### Your objective
Below are some records. Print exactly the lines between the one holding "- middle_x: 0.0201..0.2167" and the one holding "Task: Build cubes", inclusive, and nothing else.

________

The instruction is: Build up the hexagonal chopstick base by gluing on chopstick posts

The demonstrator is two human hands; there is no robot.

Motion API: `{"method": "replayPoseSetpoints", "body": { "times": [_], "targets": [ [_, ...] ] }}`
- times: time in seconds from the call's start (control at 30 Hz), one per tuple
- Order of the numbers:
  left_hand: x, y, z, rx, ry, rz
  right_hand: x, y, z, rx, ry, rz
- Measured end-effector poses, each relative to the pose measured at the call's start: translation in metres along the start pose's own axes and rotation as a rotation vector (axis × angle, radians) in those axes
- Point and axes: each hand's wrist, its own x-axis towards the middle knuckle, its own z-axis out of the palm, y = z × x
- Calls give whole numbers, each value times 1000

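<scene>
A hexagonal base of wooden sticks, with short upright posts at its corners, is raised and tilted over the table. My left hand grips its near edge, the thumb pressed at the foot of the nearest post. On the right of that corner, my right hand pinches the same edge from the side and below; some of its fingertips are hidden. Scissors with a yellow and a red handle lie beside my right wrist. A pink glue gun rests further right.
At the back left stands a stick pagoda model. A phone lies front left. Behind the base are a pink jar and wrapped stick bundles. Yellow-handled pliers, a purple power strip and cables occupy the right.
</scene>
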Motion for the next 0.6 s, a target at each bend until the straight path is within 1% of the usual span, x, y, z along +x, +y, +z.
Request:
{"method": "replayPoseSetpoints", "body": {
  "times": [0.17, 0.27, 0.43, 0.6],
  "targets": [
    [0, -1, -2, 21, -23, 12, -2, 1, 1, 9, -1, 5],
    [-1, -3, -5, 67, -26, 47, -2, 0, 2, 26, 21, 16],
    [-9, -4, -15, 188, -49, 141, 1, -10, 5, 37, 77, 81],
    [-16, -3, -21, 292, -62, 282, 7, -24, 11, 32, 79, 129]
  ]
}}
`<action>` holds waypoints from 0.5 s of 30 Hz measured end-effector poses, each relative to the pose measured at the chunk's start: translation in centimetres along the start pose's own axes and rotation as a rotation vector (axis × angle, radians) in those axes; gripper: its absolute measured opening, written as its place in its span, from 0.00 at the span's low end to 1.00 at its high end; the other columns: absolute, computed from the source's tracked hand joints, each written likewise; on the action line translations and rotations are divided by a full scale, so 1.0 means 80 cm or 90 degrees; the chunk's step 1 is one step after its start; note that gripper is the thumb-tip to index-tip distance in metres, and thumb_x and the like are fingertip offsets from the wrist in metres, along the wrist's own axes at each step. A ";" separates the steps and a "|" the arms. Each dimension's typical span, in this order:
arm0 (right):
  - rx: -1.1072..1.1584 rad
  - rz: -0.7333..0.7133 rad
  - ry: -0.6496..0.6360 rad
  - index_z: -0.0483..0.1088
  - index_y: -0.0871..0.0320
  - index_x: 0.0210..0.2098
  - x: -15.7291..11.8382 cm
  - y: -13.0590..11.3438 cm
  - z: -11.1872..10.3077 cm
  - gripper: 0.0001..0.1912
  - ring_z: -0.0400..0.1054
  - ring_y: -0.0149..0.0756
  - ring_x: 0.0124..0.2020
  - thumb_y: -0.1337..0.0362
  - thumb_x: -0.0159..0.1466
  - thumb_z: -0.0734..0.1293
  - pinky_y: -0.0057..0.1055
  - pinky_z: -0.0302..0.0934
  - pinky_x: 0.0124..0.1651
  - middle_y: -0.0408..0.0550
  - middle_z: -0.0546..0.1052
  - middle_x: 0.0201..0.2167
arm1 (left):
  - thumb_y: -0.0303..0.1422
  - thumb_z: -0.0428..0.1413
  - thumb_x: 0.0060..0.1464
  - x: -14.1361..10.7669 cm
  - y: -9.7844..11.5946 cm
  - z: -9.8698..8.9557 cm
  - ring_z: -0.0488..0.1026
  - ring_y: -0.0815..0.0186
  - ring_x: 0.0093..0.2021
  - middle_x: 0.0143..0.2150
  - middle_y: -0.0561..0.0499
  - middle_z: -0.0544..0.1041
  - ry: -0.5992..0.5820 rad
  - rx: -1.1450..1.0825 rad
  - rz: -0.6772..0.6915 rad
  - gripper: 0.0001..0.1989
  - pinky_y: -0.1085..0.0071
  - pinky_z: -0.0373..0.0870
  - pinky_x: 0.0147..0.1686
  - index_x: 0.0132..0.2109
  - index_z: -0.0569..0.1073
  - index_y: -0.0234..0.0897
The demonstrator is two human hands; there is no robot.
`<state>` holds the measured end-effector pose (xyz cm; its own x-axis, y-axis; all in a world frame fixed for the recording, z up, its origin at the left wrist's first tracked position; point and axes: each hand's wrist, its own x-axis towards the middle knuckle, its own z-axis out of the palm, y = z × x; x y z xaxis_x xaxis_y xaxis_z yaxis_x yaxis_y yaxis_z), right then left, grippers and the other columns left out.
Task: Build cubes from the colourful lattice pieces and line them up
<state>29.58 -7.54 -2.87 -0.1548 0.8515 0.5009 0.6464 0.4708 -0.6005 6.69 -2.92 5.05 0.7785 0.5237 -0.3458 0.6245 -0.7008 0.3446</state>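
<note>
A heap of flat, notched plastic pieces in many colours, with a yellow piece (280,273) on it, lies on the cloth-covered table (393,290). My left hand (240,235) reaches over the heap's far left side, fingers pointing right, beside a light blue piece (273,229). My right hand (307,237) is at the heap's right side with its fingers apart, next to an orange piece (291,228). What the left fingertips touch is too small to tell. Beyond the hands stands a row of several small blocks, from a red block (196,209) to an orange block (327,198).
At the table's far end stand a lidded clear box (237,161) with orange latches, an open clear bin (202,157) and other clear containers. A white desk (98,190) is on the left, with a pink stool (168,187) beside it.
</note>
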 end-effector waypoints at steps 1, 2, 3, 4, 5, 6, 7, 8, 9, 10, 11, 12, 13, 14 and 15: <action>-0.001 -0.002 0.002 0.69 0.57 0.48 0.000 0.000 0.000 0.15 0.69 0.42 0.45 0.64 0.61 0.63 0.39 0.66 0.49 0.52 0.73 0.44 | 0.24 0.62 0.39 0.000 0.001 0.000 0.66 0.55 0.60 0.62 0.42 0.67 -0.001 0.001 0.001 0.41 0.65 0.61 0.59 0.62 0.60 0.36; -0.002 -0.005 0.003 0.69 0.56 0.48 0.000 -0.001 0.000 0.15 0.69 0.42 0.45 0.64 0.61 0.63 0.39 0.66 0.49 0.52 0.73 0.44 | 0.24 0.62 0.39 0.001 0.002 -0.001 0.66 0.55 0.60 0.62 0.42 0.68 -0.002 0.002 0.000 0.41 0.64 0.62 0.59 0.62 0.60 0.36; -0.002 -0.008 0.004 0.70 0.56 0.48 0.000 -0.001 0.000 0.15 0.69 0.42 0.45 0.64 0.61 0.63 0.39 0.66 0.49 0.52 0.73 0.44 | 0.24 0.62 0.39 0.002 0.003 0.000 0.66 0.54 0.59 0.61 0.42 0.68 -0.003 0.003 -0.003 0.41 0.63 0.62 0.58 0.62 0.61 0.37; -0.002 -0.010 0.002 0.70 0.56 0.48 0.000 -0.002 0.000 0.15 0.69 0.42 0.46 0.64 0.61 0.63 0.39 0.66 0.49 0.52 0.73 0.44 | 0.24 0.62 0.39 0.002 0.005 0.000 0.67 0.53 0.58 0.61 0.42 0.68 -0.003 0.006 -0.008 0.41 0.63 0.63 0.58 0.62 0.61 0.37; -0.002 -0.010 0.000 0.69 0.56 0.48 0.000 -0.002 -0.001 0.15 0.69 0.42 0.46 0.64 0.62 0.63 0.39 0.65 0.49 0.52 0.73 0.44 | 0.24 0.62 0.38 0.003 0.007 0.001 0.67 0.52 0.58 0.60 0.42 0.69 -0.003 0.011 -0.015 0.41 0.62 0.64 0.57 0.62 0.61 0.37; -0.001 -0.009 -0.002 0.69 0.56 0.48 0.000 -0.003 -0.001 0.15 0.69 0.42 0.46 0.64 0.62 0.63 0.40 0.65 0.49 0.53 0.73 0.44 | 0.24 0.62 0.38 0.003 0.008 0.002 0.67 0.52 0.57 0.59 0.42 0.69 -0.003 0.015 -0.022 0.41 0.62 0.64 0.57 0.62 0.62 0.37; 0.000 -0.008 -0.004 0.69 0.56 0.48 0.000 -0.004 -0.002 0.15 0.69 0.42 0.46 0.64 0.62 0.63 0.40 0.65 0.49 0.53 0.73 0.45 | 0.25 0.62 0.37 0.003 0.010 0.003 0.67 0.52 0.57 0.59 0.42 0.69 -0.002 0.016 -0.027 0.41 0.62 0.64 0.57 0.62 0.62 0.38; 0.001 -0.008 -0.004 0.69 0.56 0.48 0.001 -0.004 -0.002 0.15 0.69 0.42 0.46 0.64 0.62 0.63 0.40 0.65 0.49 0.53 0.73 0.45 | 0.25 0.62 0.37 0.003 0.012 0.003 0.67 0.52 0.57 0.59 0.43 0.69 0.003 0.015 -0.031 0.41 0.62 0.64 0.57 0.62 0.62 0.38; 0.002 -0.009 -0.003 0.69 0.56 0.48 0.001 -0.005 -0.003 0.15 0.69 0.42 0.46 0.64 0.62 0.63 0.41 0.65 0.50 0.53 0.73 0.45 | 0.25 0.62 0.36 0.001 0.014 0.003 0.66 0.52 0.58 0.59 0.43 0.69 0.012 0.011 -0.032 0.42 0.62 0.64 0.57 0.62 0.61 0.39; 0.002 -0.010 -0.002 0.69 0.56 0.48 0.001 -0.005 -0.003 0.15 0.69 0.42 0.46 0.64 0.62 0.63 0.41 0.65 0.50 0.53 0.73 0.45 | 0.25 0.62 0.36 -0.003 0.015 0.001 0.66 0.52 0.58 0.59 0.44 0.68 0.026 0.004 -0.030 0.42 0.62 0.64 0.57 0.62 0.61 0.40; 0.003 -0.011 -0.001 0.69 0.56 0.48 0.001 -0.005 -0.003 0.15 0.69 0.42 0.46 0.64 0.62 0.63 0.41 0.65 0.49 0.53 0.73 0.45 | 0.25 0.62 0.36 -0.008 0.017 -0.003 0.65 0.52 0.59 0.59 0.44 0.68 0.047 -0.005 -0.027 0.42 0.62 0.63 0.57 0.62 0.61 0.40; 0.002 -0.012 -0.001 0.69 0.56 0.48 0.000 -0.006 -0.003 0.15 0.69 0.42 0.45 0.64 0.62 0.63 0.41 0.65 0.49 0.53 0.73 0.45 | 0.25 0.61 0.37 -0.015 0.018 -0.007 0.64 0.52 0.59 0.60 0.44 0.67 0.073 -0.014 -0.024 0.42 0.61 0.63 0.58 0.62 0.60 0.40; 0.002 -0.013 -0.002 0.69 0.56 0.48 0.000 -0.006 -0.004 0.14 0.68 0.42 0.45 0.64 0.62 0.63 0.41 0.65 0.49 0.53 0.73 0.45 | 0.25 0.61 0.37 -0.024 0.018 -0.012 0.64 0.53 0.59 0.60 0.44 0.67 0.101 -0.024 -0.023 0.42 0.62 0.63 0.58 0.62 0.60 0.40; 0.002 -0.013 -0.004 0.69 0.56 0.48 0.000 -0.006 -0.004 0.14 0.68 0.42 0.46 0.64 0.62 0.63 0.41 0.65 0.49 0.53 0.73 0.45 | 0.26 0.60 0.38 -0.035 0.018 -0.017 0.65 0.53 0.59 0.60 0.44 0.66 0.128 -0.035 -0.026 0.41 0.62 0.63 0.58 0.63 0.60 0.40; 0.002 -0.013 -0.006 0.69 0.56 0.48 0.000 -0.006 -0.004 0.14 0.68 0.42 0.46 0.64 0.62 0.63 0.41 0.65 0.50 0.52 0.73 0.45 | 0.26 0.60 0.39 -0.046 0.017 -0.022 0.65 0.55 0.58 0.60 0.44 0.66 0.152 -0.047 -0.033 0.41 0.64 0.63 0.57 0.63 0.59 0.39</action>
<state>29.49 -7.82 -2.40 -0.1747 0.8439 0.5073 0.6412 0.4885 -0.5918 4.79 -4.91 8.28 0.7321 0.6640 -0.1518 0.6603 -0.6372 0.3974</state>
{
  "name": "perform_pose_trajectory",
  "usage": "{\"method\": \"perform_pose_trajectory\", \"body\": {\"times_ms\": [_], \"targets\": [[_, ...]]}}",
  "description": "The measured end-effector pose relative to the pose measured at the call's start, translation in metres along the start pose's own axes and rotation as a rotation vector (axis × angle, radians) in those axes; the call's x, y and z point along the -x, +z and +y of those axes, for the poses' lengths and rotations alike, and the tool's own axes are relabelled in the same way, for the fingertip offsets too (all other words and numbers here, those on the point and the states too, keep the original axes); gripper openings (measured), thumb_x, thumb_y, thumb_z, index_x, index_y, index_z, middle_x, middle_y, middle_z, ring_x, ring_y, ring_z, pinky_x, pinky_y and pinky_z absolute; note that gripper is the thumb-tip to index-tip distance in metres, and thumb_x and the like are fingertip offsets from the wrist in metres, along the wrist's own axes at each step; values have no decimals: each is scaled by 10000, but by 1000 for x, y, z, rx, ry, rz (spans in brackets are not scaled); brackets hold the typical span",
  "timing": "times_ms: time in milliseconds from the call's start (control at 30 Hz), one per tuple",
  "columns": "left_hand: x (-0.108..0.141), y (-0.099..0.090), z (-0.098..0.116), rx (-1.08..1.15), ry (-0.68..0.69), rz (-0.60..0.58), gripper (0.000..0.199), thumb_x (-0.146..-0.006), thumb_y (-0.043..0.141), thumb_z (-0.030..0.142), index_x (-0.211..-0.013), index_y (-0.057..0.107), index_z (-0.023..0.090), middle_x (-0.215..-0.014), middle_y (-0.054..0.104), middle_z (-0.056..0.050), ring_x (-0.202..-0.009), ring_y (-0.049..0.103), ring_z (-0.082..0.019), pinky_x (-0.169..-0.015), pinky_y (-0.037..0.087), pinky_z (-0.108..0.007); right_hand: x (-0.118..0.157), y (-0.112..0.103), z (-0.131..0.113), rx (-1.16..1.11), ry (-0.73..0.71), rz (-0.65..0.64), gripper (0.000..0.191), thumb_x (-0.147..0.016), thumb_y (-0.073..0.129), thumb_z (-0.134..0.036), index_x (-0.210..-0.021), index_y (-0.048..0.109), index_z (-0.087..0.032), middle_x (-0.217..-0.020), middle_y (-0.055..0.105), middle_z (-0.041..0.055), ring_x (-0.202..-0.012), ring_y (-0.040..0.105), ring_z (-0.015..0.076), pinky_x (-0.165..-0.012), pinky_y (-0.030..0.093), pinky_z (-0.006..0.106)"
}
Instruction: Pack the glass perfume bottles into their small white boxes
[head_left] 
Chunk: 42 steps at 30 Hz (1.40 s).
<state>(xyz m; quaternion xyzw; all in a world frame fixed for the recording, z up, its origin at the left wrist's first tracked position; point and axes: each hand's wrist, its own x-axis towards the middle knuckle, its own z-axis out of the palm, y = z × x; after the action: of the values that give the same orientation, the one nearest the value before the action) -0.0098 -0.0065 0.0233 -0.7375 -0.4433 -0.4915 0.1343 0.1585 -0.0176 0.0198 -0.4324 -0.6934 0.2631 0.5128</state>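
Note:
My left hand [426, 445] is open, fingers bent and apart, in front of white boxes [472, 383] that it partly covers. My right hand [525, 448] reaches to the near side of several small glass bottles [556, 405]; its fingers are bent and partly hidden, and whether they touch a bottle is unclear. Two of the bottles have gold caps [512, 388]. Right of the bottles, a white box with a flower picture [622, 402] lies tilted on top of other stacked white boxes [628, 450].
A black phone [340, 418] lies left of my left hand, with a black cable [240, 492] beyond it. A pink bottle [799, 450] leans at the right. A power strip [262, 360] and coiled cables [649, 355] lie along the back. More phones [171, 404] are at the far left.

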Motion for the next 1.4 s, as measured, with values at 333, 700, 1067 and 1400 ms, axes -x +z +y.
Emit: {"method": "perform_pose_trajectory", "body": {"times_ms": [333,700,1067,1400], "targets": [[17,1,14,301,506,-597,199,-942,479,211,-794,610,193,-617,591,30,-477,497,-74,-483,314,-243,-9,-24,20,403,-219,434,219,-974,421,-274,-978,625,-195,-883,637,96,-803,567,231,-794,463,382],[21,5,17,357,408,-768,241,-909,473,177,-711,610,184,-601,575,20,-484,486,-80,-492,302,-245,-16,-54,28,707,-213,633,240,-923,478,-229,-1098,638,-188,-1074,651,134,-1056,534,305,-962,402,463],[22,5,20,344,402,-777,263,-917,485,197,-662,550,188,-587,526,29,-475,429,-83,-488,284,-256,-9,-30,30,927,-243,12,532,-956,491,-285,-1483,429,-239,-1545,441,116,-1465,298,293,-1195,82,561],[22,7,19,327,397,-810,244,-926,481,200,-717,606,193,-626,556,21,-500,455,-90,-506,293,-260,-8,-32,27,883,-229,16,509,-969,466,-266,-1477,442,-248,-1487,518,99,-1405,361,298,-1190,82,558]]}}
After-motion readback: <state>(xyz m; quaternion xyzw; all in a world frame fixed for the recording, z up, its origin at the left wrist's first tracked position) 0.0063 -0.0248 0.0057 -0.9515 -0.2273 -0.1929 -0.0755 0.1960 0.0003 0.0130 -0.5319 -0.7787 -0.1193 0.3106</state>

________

### Solution
  - middle_x: 0.0201..0.2167
arm1 (left):
  - thumb_y: -0.0303..0.1422
  - thumb_z: -0.0428..0.1413
  - thumb_x: 0.0060..0.1464
  - x: -14.1361..10.7669 cm
  - y: -9.7844..11.5946 cm
  - z: -9.8698..8.9557 cm
  - ring_z: -0.0488..0.1026
  - ring_y: -0.0815..0.0186
  - ring_x: 0.0093..0.2021
  - middle_x: 0.0143..0.2150
  - middle_y: -0.0561..0.0499
  - middle_z: -0.0544..0.1041
  - ry: -0.5992..0.5820 rad
  - rx: -1.1450..1.0825 rad
  - rz: -0.6772..0.6915 rad
  - gripper: 0.0001..0.1989
  - pinky_y: -0.1085..0.0071
  - pinky_z: -0.0373..0.0870
  - pinky_x: 0.0147..0.1686
  - index_x: 0.0132..0.2109
  - index_z: -0.0569..0.1073
  - index_y: -0.0234..0.0897
The demonstrator is two human hands; there is no robot.
`<state>` holds the measured end-effector pose (xyz cm; its own x-axis, y-axis; all in a world frame fixed for the recording, z up, its origin at the left wrist's first tracked position; point and axes: each hand's wrist, its own x-axis towards the middle knuckle, its own z-axis out of the palm, y = z × x; x y z xaxis_x xaxis_y xaxis_z yaxis_x yaxis_y yaxis_z), right then left, grippers and the other columns left out.
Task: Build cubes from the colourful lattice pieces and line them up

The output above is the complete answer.